Senior lecturer in anthropology at Melbourne University, Dr Roger Just, says many people hold a romantic delusion that in more “traditional” and “natural” cultures, people are much less inhibited about such things than hung-up Westerners have been.
“In fact, the majority of societies are probably a great deal more concerned with privacy and with taboos, and with hiding or obscuring many of the bodily functions and activities, than we are,” says Just. He says Western societies are the only ones in which men are allowed to be present at childbirth, for example.

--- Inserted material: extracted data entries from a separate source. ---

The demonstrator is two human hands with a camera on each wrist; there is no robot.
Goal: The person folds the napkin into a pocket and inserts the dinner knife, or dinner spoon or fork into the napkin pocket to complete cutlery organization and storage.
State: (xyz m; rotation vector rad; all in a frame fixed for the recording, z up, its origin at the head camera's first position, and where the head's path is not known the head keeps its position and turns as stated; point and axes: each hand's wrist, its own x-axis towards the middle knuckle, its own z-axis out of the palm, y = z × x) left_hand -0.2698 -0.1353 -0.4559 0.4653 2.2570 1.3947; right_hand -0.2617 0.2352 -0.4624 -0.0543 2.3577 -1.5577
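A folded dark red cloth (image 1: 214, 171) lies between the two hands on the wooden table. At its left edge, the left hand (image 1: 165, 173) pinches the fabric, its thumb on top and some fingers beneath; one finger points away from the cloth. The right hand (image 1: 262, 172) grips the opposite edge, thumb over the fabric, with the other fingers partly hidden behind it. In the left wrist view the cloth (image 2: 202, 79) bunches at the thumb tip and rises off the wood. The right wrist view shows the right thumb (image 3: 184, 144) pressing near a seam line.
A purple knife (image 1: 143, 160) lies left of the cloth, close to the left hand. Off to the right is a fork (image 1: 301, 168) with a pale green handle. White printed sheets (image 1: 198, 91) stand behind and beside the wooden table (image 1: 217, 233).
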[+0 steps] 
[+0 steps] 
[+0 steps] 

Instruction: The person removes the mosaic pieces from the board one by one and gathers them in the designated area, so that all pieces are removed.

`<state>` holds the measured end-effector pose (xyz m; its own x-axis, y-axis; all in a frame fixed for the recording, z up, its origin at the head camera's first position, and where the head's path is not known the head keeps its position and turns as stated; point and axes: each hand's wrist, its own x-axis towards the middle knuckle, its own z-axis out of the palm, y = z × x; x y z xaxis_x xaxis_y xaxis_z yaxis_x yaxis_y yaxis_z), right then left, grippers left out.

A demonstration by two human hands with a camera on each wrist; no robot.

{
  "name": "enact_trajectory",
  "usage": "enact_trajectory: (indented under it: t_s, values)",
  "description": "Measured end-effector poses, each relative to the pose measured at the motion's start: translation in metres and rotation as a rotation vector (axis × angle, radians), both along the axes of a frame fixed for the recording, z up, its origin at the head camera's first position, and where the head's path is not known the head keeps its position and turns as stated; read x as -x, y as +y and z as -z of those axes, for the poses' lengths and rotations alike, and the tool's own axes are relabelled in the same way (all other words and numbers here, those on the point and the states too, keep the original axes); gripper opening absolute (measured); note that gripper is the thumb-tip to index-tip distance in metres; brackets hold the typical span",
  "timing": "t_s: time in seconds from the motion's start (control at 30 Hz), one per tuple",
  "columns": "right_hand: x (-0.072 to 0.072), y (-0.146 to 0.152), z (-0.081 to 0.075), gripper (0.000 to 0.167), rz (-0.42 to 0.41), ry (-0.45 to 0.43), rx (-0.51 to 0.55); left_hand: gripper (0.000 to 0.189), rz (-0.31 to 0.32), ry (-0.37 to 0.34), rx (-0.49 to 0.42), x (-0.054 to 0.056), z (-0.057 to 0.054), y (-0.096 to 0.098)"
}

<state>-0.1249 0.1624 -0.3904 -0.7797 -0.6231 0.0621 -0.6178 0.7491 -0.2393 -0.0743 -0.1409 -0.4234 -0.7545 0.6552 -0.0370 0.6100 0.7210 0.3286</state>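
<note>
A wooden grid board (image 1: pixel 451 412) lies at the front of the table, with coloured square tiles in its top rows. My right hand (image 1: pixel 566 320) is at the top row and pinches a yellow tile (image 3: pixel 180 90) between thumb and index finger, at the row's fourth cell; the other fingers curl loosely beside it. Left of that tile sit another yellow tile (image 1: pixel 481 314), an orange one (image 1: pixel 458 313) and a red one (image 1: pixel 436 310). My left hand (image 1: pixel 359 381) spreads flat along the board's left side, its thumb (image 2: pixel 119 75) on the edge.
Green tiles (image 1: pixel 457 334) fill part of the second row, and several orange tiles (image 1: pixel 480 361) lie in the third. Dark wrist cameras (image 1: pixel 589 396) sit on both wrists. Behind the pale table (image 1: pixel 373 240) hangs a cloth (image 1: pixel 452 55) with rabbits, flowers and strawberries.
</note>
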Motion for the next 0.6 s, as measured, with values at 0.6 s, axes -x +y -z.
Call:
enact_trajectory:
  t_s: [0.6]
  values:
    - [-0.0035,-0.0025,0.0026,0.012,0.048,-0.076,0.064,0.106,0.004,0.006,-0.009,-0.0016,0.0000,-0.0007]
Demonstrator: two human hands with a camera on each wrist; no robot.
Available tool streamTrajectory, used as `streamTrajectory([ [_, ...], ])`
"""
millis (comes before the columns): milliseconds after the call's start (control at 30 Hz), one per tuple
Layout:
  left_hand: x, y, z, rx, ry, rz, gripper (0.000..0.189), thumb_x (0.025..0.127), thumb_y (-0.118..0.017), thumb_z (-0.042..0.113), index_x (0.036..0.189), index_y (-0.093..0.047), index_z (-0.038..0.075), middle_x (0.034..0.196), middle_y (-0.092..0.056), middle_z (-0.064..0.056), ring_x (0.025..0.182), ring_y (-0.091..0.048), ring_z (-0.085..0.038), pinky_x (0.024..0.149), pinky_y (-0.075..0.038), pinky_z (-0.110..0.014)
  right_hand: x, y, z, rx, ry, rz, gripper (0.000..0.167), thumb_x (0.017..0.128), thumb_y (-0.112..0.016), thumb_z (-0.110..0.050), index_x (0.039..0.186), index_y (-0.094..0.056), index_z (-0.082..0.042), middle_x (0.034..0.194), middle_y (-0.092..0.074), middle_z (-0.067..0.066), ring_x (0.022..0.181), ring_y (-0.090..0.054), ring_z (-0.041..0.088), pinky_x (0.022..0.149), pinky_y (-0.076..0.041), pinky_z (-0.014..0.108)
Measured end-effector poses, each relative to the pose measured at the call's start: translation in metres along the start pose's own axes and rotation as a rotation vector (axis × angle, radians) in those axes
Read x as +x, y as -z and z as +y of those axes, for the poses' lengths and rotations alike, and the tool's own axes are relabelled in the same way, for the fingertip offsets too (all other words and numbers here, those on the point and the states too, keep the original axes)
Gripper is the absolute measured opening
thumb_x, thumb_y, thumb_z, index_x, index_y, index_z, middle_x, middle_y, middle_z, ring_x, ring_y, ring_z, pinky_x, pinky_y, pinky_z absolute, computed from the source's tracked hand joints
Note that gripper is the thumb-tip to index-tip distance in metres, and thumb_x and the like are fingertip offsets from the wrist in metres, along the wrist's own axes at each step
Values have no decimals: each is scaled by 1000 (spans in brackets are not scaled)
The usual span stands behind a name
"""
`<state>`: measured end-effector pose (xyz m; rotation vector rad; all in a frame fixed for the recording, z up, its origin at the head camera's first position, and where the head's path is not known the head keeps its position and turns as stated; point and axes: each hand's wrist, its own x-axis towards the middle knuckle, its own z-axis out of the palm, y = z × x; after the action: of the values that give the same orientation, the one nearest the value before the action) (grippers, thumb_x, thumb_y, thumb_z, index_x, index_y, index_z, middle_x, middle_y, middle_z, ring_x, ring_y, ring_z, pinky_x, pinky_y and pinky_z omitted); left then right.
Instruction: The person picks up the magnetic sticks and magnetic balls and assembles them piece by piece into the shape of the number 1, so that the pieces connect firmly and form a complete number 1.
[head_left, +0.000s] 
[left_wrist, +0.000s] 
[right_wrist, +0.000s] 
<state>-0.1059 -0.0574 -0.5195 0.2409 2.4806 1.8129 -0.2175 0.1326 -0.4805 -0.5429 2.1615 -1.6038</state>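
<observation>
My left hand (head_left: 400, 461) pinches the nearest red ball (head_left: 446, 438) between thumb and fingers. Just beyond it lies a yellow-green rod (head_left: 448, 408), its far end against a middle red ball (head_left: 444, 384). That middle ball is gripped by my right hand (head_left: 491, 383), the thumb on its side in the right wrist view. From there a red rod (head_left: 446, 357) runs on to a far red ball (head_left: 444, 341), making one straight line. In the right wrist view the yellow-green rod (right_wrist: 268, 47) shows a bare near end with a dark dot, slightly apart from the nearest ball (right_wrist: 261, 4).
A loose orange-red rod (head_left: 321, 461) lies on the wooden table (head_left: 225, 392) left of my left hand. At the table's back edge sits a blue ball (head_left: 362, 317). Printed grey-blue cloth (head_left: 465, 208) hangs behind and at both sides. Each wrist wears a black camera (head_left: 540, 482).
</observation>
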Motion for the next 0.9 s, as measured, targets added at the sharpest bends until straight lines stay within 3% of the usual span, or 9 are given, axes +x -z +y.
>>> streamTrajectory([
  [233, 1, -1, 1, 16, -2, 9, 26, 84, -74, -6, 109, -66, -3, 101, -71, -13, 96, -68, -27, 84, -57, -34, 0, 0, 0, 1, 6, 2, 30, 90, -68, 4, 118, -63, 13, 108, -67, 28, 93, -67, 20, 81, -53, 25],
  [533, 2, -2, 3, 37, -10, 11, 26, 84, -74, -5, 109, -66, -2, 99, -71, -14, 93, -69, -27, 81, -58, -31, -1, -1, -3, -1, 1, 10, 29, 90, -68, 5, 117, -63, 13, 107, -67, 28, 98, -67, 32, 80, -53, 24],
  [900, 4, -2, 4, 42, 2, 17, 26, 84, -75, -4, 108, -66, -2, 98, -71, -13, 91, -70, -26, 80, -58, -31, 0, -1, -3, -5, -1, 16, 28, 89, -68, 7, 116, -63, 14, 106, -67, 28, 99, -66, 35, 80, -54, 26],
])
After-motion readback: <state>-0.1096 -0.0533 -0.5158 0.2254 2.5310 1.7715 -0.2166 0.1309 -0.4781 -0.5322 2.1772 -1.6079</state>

He says that, personally, he doesn’t understand why people feel driven to parade the most intimate aspects of their lives in the mass media. “There are these American TV shows where people are invited on to tell you about all these really private things. You’d think it would be extremely embarrassing and yet they’re queueing up to exhibit themselves to an audience.
“Do we feel so insecure that the only way that we can make our lives real to ourselves is to make other people watch them? … People really seem to believe that their private experiences ought to be validated by public approval or admiration.”
Perhaps they are assuming that if something is natural and good, there is no need to “hide” it; privacy has become confused with shame and repression. But Just points out that in all cultures, even “natural” activities are elaborated in complex ways; eating food is natural, but it has become bound up with more general customs such as the business lunch or the courting couple’s romantic dinner. Sex and childbirth are natural and good, and it is “normal” to keep them private.